Вошли две медсестры. Они схватили ее и сделали укол, а меня вытащили наружу. Мне сказали, что я должна уйти. На следующий день мне разрешили вернуться и поговорить с психиатром.
Врач сказал, что у Хавейи был психотический эпизод, но реакция на лечение у нее хорошая. Ее оставят еще на неделю и понаблюдают за ней. Все еще может быть хорошо.
Я навещала Хавейю каждый день. Занятия, переводы – до всего этого мне не было никакого дела. И через несколько дней она вроде бы начала поправляться. Снова стала носить платок и, казалось, забыла, что с ней случилось. Она все говорила: «Я была немножко неуравновешенна. Это на меня так Голландия влияет».
Сестра сказала, что не хочет лечиться дальше, что теперь чувствует себя в полном порядке.
Неделю спустя в отделение пришел судья, чтобы обсудить, стоит ли удерживать Хавейю в больнице против ее желания. Она убедила его, что, по существу, ни от чего серьезного не страдает. Я увезла сестру обратно в ее квартиру и помогла обустроиться. Но три дня спустя, когда я пришла повидаться с ней, стало ясно, что ее состояние ухудшилось. Она все время бормотала что-то себе под нос, разговаривала громко, как проповедник. Внезапно Хавейя вытащила книгу Сайида Кутуба и сказала мне: «Айаан, ты должна покаяться, вернись к Аллаху». Затем она начала снимать с себя одежду.

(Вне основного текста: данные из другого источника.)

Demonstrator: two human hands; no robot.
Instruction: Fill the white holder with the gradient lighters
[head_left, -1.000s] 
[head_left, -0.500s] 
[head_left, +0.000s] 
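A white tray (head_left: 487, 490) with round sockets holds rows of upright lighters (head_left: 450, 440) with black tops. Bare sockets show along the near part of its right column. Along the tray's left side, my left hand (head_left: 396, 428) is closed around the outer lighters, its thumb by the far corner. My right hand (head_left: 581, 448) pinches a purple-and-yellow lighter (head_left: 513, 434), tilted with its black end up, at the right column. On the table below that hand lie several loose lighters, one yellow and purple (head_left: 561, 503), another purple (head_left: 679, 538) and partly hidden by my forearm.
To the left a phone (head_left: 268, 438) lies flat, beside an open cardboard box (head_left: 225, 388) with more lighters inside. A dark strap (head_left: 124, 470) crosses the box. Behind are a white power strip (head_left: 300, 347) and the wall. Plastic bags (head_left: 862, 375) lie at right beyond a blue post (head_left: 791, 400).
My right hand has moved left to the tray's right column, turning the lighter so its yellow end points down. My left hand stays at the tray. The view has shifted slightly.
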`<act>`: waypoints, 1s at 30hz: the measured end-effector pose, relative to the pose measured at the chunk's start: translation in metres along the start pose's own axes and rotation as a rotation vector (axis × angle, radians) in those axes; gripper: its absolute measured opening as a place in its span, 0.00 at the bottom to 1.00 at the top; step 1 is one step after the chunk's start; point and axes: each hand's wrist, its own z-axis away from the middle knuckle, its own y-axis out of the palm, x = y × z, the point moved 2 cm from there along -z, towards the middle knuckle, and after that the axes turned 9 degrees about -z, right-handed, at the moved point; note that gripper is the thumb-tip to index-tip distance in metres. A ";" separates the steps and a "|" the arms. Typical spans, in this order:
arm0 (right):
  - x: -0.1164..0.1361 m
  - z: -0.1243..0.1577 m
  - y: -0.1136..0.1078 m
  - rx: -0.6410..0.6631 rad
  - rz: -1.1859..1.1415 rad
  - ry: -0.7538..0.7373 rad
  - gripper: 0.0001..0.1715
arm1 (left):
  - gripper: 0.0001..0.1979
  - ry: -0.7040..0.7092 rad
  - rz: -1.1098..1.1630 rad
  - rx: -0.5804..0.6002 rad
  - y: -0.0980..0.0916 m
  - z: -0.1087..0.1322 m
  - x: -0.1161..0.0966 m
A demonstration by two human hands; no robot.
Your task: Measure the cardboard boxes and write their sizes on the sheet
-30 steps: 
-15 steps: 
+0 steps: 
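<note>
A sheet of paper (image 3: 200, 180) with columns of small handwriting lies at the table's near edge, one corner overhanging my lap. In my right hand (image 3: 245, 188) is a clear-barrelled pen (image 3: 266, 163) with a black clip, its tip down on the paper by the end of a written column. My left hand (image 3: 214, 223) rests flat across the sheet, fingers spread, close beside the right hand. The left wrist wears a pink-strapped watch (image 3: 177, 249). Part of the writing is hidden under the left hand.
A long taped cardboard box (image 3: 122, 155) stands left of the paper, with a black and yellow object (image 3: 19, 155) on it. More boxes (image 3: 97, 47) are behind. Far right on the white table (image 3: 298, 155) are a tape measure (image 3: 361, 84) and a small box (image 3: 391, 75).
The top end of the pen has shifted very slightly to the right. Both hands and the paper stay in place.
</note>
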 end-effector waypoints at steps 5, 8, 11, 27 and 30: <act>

Я закричала, чтобы она прекратила, и она действительно прекратила и стояла со стыдливым выражением на лице. Я спросила: «Ты хоть понимаешь, что шепчешь что-то сама себе?» Хавейя сказала: «Это не себе. У меня в голове есть голос. И он просит меня, чтобы я вела себя как ребенок, а я ему говорю: “Сейчас пока нельзя. Вот Айаан уйдет, и я сделаю, как ты просишь”».
На следующее утро я отправилась прямиком в Лейденскую библиотеку. Я пыталась выяснить, что происходит. За последующие несколько недель я поняла, что этот голос был чем-то вроде голоса маленькой Хавейи. Ее чувства по отношению к религии, которые она испытывала, будучи ребенком, воспоминания о школе и наших родителях – все это смешивалось с впечатлениями из взрослой жизни и казалось настоящей реальностью.
Я видела, что рассудок моей сестры повредился. С болезнью тела все гораздо проще: болеешь – значит, пей лекарства. Но психические травмы наводят ужас: ведь рану не видно. Марко был биологом, и он рассказал мне о химических процессах, протекающих в мозгу человека. Я поговорила с психиатром. На рациональном уровне я все понимала. Я говорила себе: «У нее внутри нарушился химический баланс. Моя сестра не проклята. Дело вовсе не в том, что она не покорилась Аллаху или нашей матери». Но на эмоциональном уровне я была полностью опустошена. Моя сестра погибала у меня на глазах, а я могла только смотреть. Я чувствовала себя беспомощной и виноватой за то, что не увидела признаков болезни раньше и не смогла каким-то образом предотвратить кризис, окружив ее теплом и оказав поддержку.